== Data extract ==

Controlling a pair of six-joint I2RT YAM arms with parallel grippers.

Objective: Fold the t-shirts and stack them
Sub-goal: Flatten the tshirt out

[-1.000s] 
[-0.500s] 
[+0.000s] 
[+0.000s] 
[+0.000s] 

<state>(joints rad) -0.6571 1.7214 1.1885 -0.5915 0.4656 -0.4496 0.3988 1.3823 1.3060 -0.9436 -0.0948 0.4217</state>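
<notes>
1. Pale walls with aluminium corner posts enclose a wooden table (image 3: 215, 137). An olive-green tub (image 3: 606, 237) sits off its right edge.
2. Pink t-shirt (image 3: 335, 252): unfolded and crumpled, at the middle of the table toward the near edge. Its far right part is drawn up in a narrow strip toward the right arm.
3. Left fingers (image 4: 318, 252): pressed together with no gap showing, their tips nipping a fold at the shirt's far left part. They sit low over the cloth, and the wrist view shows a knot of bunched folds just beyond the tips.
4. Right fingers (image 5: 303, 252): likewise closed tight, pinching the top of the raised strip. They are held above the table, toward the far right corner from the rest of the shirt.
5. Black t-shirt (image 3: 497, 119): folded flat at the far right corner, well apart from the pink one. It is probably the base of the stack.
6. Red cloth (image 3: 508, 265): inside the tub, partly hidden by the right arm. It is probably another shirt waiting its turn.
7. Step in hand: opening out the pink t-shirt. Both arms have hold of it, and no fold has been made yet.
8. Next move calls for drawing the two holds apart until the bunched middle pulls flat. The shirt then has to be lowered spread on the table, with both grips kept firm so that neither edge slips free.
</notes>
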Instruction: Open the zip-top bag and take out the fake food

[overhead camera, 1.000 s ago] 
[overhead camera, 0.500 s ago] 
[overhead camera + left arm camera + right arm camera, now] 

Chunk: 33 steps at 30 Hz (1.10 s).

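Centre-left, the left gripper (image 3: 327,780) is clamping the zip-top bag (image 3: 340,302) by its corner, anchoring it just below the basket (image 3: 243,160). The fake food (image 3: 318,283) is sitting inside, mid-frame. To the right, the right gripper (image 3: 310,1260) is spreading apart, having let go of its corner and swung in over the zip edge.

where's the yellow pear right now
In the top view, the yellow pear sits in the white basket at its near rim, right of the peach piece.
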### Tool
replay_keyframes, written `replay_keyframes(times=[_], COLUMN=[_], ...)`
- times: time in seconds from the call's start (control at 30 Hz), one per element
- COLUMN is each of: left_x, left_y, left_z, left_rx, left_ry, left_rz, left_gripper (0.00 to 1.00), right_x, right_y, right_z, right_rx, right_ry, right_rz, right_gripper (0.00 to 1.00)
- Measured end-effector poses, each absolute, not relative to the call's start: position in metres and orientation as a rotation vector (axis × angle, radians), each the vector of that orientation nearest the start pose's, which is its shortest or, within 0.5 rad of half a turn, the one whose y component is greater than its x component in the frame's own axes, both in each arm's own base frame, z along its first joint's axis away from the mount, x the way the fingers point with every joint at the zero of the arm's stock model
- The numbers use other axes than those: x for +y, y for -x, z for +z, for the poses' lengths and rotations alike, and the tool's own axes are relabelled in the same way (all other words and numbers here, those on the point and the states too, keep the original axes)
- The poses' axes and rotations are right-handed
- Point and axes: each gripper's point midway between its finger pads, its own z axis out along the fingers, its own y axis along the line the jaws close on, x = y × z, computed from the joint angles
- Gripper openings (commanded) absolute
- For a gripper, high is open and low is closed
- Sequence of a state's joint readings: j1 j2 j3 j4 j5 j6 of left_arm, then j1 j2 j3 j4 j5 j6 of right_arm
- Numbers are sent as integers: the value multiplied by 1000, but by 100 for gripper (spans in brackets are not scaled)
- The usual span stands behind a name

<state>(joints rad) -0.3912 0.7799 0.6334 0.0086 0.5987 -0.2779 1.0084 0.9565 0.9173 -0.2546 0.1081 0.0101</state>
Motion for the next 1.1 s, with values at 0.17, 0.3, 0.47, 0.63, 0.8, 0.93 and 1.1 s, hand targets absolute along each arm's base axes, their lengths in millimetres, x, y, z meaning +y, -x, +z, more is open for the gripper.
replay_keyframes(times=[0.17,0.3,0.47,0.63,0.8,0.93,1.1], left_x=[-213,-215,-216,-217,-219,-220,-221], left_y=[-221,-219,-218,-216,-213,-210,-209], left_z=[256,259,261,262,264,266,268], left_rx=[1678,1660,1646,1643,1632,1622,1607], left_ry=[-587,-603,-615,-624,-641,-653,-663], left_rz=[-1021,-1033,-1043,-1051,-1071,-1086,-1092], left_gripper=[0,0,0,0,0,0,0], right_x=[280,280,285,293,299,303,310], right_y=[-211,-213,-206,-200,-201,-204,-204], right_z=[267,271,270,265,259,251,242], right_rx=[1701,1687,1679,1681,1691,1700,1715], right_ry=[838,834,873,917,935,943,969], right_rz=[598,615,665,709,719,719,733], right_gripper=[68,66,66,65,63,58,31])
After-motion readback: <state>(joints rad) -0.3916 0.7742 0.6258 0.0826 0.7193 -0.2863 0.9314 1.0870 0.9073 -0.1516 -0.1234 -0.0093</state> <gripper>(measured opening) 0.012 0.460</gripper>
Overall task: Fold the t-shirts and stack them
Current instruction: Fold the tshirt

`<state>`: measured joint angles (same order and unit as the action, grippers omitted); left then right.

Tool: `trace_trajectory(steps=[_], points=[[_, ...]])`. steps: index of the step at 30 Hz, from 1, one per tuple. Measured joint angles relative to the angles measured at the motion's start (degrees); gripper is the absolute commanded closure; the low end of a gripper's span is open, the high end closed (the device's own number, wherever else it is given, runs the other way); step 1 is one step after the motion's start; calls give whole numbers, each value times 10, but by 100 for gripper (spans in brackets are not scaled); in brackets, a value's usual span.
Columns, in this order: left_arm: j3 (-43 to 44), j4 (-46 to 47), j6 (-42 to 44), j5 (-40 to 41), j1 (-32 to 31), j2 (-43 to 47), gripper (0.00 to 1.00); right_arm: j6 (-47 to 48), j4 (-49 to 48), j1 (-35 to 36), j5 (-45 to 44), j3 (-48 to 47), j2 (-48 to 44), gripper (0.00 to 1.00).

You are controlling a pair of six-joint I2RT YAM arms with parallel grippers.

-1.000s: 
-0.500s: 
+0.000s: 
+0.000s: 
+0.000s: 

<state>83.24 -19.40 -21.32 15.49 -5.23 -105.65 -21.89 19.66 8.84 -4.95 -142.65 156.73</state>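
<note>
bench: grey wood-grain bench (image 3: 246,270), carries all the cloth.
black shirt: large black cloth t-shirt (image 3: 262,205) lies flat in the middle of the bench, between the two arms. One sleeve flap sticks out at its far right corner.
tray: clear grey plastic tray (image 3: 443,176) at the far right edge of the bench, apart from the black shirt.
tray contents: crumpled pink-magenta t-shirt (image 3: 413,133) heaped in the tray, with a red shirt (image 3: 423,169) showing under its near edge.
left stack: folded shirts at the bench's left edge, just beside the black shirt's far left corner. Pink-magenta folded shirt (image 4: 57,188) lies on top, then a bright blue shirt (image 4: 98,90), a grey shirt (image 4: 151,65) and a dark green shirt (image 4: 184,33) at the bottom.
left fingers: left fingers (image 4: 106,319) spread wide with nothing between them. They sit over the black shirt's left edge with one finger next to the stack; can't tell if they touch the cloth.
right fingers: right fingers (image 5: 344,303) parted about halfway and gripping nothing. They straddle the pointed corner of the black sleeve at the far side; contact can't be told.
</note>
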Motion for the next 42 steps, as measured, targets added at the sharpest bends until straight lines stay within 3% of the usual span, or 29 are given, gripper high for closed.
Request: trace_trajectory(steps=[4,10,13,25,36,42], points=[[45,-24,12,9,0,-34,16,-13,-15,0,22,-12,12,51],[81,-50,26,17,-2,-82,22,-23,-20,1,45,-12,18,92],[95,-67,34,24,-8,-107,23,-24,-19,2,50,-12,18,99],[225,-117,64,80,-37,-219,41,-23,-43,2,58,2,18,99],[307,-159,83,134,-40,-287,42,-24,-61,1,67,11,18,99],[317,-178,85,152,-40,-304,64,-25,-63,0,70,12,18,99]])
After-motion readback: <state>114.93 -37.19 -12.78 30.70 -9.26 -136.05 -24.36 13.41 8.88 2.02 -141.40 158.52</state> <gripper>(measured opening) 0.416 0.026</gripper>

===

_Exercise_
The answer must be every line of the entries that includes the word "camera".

_Task result_
[overhead camera, 1.000 s ago] 
[overhead camera, 0.500 s ago] 
[overhead camera + left arm camera + right arm camera, now] 

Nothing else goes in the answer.